WHAT IS EXPECTED>
Your task is to copy each line in the listing that includes the word "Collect".

DATA IN THIS EXERCISE>

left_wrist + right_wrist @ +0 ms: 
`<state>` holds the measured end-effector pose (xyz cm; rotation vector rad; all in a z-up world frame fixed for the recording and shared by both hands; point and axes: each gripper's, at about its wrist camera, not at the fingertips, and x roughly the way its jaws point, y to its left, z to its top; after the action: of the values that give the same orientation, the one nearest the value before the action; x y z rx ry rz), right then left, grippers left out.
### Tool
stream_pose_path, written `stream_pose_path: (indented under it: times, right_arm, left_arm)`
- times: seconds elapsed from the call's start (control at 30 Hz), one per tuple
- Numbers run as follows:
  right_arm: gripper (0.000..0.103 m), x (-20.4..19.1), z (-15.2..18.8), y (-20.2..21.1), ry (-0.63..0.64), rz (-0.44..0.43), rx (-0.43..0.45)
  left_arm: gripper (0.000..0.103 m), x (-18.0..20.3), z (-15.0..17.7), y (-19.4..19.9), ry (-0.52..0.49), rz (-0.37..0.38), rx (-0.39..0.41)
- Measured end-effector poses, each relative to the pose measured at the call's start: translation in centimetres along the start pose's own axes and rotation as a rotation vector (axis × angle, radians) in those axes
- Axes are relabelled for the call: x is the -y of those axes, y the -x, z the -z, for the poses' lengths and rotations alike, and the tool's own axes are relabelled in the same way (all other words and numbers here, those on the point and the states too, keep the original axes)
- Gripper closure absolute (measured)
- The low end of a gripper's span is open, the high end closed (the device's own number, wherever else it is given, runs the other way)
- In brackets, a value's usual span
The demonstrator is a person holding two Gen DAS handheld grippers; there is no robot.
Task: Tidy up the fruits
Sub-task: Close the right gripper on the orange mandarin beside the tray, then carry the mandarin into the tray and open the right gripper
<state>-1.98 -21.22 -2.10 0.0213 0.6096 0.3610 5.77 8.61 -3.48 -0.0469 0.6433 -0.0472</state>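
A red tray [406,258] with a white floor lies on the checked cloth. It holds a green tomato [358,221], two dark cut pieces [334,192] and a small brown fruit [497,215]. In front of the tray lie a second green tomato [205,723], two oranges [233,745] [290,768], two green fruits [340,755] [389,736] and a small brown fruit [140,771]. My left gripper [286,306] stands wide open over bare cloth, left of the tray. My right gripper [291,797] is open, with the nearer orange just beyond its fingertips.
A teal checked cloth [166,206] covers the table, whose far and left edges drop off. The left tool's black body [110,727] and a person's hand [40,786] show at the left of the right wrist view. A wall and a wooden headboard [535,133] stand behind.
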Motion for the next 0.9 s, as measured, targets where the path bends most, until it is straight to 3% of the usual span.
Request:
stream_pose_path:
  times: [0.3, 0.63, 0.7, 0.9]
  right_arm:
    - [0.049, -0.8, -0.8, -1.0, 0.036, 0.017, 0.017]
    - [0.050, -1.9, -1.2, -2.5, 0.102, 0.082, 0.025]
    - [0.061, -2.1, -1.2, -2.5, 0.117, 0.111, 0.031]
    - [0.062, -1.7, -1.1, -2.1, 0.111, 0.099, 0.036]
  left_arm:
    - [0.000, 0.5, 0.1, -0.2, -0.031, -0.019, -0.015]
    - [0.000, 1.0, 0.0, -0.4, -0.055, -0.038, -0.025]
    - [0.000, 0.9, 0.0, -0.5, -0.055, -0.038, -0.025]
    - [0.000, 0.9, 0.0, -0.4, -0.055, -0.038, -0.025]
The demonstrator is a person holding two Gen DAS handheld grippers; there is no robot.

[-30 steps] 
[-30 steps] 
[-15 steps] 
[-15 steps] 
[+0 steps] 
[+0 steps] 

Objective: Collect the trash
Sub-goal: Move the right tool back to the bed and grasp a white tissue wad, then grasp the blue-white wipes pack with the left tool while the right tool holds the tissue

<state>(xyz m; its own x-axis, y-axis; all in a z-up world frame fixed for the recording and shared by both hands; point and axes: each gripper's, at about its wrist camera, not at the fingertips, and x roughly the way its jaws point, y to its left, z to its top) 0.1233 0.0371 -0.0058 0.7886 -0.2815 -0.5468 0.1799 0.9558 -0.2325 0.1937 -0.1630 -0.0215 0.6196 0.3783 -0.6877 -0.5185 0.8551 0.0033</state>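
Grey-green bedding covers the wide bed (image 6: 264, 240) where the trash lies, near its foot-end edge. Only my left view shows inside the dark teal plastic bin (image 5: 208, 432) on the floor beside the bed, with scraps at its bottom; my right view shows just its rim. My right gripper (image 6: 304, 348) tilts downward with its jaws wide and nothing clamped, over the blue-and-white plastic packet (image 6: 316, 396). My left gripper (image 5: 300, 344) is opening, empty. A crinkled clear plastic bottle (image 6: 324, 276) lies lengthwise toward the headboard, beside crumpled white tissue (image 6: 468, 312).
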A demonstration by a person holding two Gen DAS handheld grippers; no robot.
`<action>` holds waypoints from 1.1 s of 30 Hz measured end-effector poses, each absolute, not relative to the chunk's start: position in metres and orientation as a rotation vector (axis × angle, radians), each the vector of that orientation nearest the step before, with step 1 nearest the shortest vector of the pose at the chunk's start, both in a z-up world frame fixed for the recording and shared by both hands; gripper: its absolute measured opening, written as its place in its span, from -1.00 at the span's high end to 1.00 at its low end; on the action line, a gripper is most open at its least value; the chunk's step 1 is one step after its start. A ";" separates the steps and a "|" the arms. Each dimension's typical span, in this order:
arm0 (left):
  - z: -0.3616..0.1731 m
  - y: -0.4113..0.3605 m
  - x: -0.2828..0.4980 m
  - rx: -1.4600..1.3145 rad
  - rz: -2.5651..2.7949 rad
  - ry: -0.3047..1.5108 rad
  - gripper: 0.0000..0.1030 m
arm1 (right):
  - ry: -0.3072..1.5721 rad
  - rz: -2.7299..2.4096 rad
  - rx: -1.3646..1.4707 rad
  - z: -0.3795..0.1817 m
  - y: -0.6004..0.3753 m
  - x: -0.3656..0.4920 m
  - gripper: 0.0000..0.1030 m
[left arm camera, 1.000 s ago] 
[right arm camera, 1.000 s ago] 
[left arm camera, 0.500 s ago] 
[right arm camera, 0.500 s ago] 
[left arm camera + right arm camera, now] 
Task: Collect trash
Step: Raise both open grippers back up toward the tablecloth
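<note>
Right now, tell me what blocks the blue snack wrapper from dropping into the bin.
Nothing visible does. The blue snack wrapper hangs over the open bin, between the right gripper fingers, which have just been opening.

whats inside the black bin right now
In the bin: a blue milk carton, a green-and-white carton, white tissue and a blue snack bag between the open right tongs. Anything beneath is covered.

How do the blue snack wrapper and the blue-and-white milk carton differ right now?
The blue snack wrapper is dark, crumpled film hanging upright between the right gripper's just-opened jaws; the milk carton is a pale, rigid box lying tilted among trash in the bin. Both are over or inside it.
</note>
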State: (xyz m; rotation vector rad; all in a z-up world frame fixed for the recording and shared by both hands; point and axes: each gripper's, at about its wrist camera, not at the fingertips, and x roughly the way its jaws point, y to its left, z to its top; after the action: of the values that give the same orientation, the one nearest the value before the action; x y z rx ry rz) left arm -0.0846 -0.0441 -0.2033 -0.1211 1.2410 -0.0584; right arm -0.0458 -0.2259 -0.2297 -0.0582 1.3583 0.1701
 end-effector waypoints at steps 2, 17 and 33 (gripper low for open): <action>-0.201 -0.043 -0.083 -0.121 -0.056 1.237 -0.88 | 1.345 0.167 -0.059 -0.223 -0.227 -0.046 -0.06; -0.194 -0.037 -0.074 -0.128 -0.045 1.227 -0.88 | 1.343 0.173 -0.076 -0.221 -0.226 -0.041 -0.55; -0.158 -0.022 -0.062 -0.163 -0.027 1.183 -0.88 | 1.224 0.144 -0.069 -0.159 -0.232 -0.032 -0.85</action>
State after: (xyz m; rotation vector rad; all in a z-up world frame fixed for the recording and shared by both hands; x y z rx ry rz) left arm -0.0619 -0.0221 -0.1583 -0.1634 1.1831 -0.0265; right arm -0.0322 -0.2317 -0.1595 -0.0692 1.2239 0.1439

EXPECTED OUTPUT>
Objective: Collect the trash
Task: Collect trash

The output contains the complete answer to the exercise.